HTML Unleashed PRE. Strategies for Indexing and Search Engines: The META tag | WebReference

HTML Unleashed PRE. Strategies for Indexing and Search Engines: The META tag

 

HTML Unleashed PRE: Strategies for Indexing and Search Engines

 
 

The META tag

 
 

Getting back to HTML, you might wonder what the syntax is for adding keywords to a document.  Of course, the text of a page is the primary source of searchable material, but you may also need to add certain keywords without altering the page content.  (Changing text color to make keywords invisible in the body of a document is a really ugly trick; please never resort to it!)

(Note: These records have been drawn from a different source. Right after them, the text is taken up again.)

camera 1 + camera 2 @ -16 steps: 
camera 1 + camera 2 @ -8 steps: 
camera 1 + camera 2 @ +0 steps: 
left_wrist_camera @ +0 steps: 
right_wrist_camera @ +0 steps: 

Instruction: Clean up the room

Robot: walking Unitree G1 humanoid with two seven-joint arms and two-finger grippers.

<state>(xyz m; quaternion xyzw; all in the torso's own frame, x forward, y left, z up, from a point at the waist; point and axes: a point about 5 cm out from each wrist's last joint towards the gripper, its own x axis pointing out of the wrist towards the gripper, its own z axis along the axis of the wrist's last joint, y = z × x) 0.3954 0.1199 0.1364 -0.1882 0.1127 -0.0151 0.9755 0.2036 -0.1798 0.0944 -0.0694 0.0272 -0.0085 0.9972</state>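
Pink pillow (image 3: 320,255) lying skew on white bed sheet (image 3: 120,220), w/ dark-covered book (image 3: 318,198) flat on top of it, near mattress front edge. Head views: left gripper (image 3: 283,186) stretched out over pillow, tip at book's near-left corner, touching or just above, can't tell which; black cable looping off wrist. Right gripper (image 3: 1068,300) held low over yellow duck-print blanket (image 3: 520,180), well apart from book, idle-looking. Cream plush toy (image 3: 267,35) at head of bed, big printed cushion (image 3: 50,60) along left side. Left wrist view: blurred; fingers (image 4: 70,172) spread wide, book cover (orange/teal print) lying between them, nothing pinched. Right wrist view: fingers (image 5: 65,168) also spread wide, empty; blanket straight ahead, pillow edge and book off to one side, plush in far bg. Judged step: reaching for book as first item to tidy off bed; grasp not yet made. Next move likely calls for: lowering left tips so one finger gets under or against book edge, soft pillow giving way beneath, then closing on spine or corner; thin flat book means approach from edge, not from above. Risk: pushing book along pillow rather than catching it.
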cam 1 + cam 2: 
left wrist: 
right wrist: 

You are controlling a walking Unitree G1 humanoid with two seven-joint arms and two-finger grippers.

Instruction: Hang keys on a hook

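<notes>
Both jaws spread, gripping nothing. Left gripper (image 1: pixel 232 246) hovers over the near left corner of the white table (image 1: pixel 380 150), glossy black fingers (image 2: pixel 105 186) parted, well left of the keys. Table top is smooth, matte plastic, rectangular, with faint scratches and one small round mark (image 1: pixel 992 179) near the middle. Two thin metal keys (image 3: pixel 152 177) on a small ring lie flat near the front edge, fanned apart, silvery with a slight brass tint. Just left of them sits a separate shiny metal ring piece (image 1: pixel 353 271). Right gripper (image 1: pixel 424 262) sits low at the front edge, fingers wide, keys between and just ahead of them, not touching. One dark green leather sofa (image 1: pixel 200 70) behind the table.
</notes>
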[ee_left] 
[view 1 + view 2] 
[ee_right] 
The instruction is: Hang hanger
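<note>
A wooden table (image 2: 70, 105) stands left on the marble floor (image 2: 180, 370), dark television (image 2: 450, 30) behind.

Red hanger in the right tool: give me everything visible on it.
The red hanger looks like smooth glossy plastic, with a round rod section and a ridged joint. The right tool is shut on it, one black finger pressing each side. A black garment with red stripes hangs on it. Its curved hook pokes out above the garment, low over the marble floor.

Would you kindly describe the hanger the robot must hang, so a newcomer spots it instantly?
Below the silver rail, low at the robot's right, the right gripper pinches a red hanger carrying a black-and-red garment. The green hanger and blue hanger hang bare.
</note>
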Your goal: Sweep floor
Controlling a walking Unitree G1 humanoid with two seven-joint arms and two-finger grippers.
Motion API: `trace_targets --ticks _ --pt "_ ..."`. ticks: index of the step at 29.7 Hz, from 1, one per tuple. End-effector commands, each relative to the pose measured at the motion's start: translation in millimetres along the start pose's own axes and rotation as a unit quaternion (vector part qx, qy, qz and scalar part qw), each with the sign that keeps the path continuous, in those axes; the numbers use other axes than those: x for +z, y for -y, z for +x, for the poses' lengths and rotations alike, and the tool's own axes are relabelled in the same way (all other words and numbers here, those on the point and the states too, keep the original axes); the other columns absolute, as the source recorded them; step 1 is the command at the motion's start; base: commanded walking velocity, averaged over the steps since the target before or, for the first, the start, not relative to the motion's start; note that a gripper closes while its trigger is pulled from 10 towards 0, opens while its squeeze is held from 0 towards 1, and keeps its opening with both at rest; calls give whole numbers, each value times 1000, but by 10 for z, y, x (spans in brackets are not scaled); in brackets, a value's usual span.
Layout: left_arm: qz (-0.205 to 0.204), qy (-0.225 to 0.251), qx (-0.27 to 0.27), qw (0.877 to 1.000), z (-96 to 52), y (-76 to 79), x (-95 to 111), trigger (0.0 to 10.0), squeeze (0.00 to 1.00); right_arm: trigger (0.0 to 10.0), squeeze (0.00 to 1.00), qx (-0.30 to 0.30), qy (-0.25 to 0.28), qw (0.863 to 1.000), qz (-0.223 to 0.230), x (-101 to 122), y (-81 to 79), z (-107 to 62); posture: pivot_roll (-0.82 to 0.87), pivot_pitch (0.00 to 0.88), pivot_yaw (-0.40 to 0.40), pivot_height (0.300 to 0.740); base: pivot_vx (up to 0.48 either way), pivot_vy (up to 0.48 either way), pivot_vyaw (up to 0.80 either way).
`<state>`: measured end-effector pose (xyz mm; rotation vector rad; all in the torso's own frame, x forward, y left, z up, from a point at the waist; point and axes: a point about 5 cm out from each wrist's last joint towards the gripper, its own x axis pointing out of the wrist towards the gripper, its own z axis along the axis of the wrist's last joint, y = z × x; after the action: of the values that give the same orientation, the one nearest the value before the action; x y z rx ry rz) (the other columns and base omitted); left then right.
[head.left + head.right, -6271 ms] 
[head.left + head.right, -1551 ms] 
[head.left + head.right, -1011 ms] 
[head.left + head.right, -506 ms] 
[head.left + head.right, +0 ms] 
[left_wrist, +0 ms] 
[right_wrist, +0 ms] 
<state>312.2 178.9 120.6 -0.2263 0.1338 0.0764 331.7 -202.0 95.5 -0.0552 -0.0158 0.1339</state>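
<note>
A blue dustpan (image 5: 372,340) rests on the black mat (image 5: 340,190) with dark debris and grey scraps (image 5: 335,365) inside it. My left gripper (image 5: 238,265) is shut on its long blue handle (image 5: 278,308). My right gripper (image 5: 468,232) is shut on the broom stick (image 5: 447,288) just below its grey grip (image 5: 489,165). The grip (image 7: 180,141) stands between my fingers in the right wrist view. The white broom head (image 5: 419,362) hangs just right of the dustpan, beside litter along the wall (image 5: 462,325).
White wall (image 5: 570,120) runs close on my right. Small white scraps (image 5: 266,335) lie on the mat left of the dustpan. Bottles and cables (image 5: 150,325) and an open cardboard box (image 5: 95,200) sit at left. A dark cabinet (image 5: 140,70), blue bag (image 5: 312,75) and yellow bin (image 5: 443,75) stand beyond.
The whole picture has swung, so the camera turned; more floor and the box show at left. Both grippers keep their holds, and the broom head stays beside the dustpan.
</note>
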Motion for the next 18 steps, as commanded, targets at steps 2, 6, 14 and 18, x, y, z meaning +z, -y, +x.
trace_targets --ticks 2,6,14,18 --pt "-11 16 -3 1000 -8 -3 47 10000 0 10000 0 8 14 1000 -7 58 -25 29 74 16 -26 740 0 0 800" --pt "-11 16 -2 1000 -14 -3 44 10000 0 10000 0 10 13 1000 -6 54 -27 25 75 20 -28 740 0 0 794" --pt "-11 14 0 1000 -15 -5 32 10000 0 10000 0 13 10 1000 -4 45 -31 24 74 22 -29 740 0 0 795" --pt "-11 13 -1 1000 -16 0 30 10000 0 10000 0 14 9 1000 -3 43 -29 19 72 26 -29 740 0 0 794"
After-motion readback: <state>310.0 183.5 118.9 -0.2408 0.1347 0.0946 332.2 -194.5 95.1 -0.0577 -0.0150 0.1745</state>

The META tag serves this purpose (as well as several other purposes).  "Meta" is a Greek word for "over," and META tag was intended to carry all sorts of meta- information, that is, information about (or "over") information.  You should understand that using META for specifying keywords is not an HTML convention, but only one of the widely accepted uses of the tag.

A META tag usually takes the following form:

  <META name="..." content="...">

As you can see, the names of the META tag attributes are rather generic, which allows you to use the tag to express virtually any information that may be represented as a name-value pair.  For example, you could use META tags to supply information about yourself (name="author"), the program you used to create the HTML file (name="generator"), and so on.

Here's how the META tag is used for introducing your document to search engines:

 
 
 
  <META name="keywords"
     content="searching, search engines, keywords, HTML">
  <META name="description"
     content="A description of major web search engines, spiders,
              and search-friendly HTML authoring">
 
 
 

These tags should be placed within the HEAD element.  Keywords and phrases in the content of the tag with name="keywords" attribute can be separated by commas for better readability, although spiders usually ignore the separators.  The maximum number of keywords depends on the search engine in question; for some of them, 25 words or 200 characters have been quoted as the upper limit.

Hopefully, the keywords thus specified will be added to the searchable representation of the document in the engine's database, and the description will be stored as the summary to be displayed for the document in a list of results (in the absence of a description, most search engines will take the first lines of text on the page).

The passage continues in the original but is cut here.